2.            This Amendment to the Second Amended and Restated Certificate (this “Amendment”) further amends the provisions of the Second Amended and Restated Certificate.

 

3.            This Amendment has been duly adopted by the affirmative vote of the holders of at least 65% of the outstanding shares of common stock at a meeting of stockholders in accordance with the Second Amended and Restated Certificate and the provisions of Section 242 of the General Corporation Law of the State of Delaware.

 

4.            The Second Amended and Restated Certificate is hereby amended by deleting Article IX, Section 9.01(b) in its entirety and inserting the following in lieu thereof:

 

“(b) Immediately after this Offering, a certain amount of the net offering proceeds received by the Corporation in the Offering (including the proceeds of any exercise of the underwriters’ over-allotment option) and certain other amounts specified in the Corporation’s registration statement on Form S-1, initially filed with the U.S. Securities and Exchange Commission (the “SEC”) on November 24, 2021 (the “Registration Statement”), shall be deposited in a trust account (the “Trust Account”), established for the benefit of the Public Stockholders (as defined below) pursuant to a trust agreement described in the Registration Statement.
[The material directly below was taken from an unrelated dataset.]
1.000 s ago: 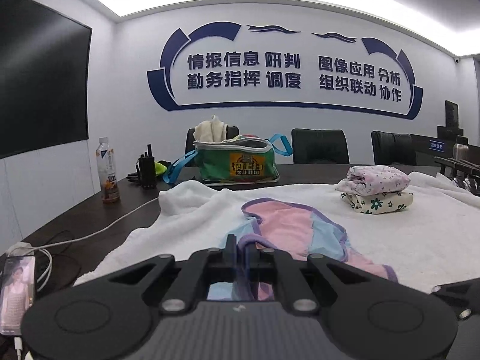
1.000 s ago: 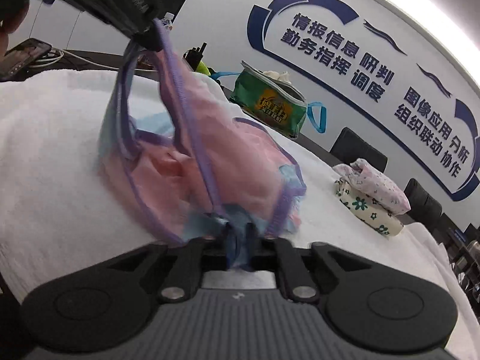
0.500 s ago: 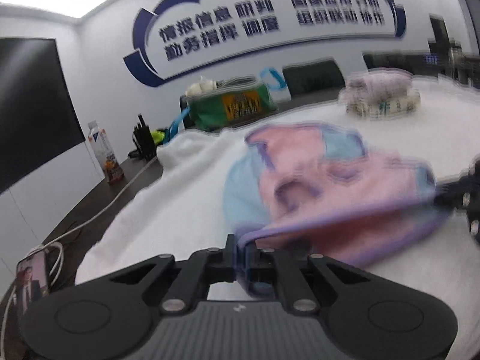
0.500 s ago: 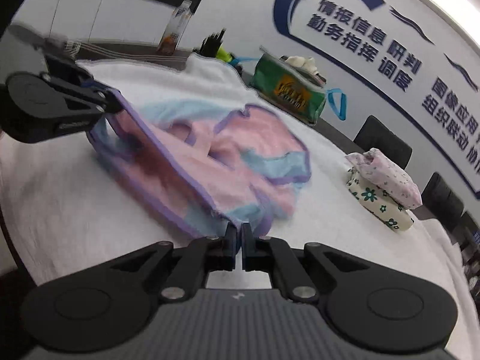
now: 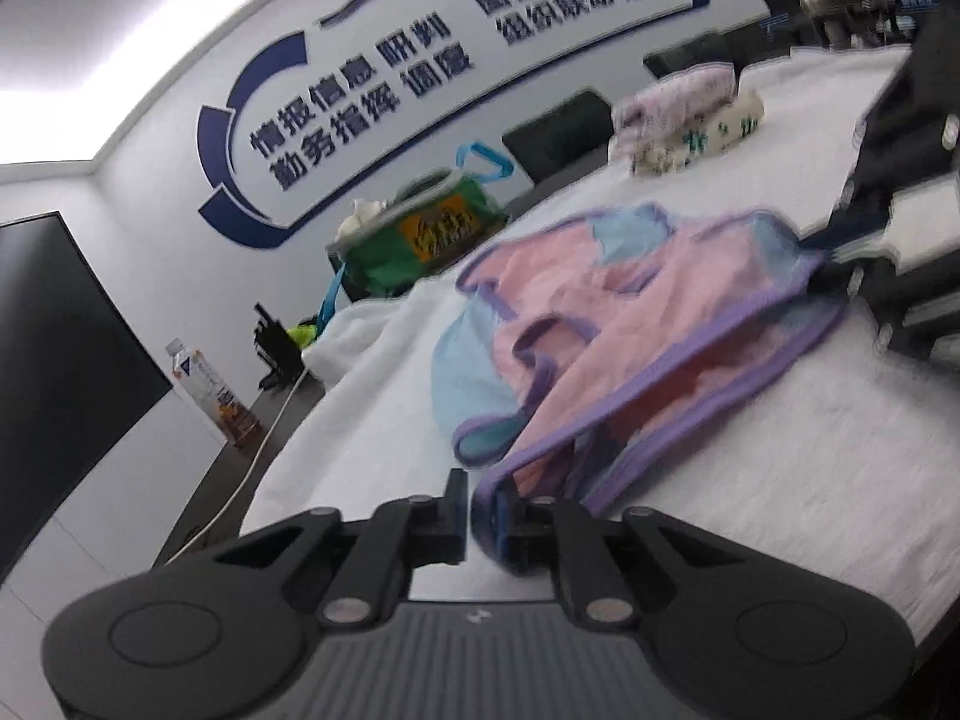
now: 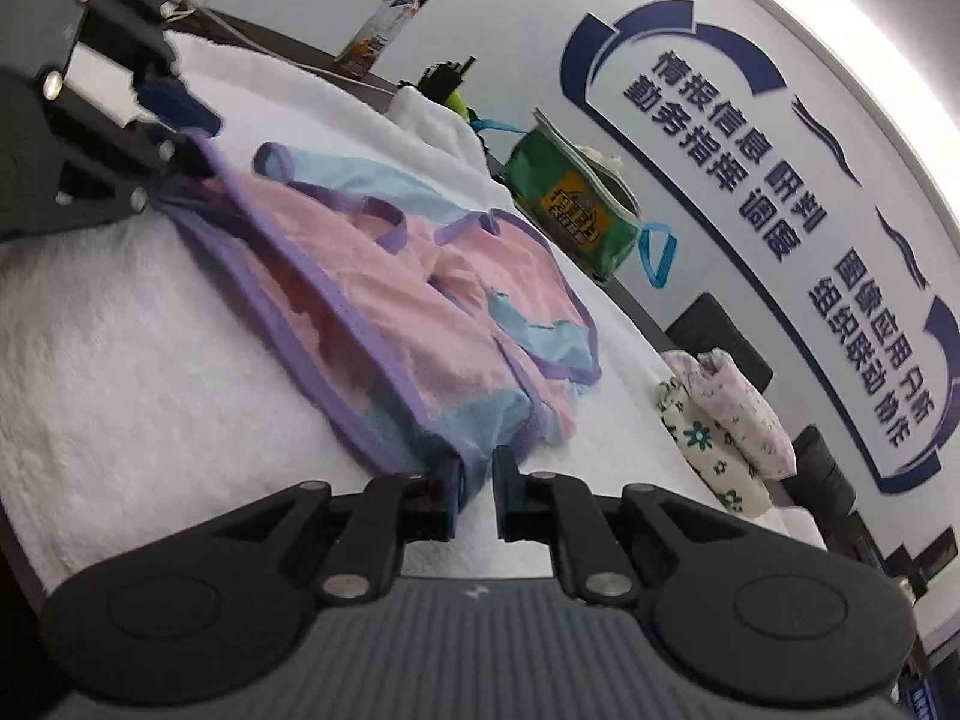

Except for the withdrawal of interest to pay franchise and income taxes, and less interest in an amount up to $100,000 to pay dissolution expenses, none of the funds held in the Trust Account (including the interest earned on the funds held in the Trust Account) will be released from the Trust Account until the earliest to occur of (i) the completion of the initial Business Combination, (ii) the redemption of 100% of the Offering Shares (as defined below) if the Corporation is unable to complete its initial Business Combination by January 19, 2025 (the “completion window”) and (iii) the redemption of shares in connection with a vote seeking to amend such provisions of this Amended and Restated Certificate as described in Section 9.07. Holders of shares of Common Stock included as part of the units sold in the Offering (the “Offering Shares”) (whether such Offering Shares were purchased in the Offering or in the secondary market following the Offering and whether or not such holders are the “Sponsor” or officers or directors of the Corporation, or affiliates of any of the foregoing) are referred to herein as “Public Stockholders.

 

 

 

 

5.            The Second Amended and Restated Certificate is hereby amended by deleting Article IX, Section 9.01(c) in its entirety and inserting the following in lieu thereof:

 

“(c) Notwithstanding Section 9.01(b) or any other provision of this Second Amended and Restated Certificate, if the Company wishes to extend the time to complete its initial Business Combination, the Board may, upon the request of the Sponsor and without the approval of any of the Corporation’s other stockholders, extend the period of time the Corporation shall have to consummate an initial Business Combination up to the completion window, subject to the Sponsor, or its affiliates or designees, depositing into the Trust Account on a monthly basis the lesser of (a) $30,000 and (b) $0.0225 for each Offering Share that remains outstanding at the time of such deposit (such amount, the “Monthly Extension Amount”), on or prior to the date of the applicable deadline, for each of the available one month extensions providing a total possible Business Combination period of 36 months. Any such payments would be made in the form of non-interest bearing loans, evidenced by an unsecured promissory note equal to the amount of any such deposit, which will not be repaid in the event that we are unable to close a Business Combination unless there are funds available outside the Trust Account to do so. Our Sponsor and its affiliates or designees are not obligated to fund the Trust Account to extend the time for us to complete our initial Business Combination. Our Public Stockholders will not be entitled to vote or redeem their shares in connection with any such extension. As a result, we may conduct such an extension even though a majority of our Public Stockholders do not support such an extension and will not be able to redeem their shares in connection therewith. In the event that the Sponsor elects at its option to deposit extra funds into the trust account as described in this Section 9.01(c) prior to or in connection with the applicable deadlines described in Section 9.01(b), the Corporation’s deadline to consummate an initial Business Combination under this Second Amended and Restated Certificate shall be automatically extended by such one-month increments, as applicable.”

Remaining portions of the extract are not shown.